Court concluded that the requirement was met and that the applicant had

an arguable case. Furthermore, it should be noted that in the latter

two judgments the Court stressed the marginal character of the test by

holding that "for the purposes of Article 6 para. 1 (art. 6-1) it is

enough to determine" whether the applicant's arguments "were

sufficiently tenable" and that in its judgment of 26 March 1992 it

indicated that the mere fact that the national courts have ruled on the

merits of the case suffices for holding that this requirement is

fulfilled, even where these courts have dismissed the applicant's

claim(27). This suggests that, in the context of complaints concerning

a violation of Article 6 (art. 6) by courts which have ruled on the

merits of the applicant's case, the "arguability" test has been

virtually abandoned.

_______________

(27) In paragraph 41 of its aforementioned Baroana judgment (see

page 60, note 1 [our footnote (19)], above) the Court had already

thought fit to point out that the national court had given a

preliminary decision declaring the applicant's case admissible and the

State did not appeal.

_______________

4.3 One must indeed query what useful purpose is served by

applying the "arguability" test - construed as indicated in paragraph

3.3 above - where the applicant has actually had access to a court

which has given judgment on the merits of his claim but, according to

the applicant, in doing so has violated the requirements of Article 6

para. 1 (art. 6-1) either because it did not offer the guarantees

required by that provision or because it disregarded principles of a

fair hearing. When the applicant has won his case but complains about

the length of the proceedings, could this Court still hold that he had

no arguable claim and therefore refuse to examine his complaint? And

when an applicant who has lost his case brings the same complaint, why

should the Court refuse to examine it on the mere ground that it was

to be expected that the national courts would reject the applicant's

claim as it was not "arguable"? Was the applicant in such cases

perhaps not a victim of a violation of the obligation to determine his

(civil) rights and obligations within a reasonable time?

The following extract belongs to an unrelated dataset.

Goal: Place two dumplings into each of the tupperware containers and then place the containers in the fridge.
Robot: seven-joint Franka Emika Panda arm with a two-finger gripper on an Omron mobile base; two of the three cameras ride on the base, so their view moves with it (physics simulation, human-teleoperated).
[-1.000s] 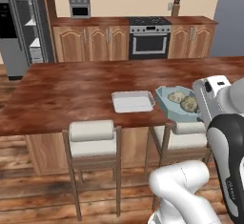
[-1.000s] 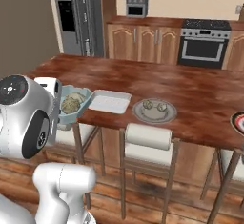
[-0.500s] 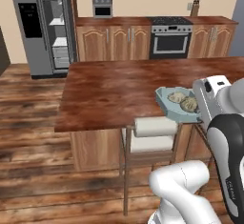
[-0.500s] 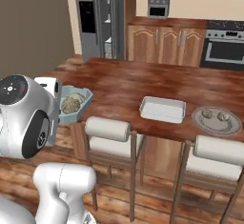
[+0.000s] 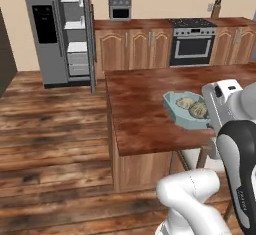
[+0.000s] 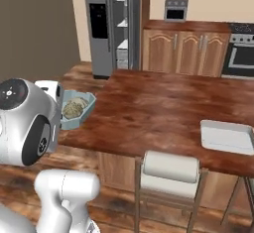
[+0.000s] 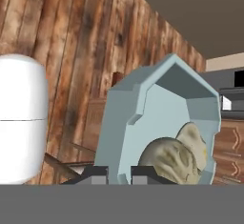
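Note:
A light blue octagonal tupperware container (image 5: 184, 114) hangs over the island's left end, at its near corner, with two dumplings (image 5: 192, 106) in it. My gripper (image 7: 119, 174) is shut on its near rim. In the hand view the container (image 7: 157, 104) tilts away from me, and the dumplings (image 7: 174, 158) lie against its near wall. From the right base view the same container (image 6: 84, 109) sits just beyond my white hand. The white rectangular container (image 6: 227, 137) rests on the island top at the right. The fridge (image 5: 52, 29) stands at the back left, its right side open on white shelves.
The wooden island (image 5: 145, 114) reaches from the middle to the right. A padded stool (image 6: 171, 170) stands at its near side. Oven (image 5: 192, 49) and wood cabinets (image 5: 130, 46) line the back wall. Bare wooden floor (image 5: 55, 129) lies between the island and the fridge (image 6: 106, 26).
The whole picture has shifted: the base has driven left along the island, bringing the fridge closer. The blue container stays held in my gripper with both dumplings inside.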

In my opinion, there is a violation of Article 6

(art. 6) if the plaintiff is told that his claim does not find support

in the facts - or is excluded by the law - only after an unreasonable

time. Or if he is so told by a court which lacks the required

independence or impartiality. Such violations of general principles

of the proper administration of justice have nothing to do with the

quality of the claim brought before the courts. The hearing of

non-arguable claims should also be fair.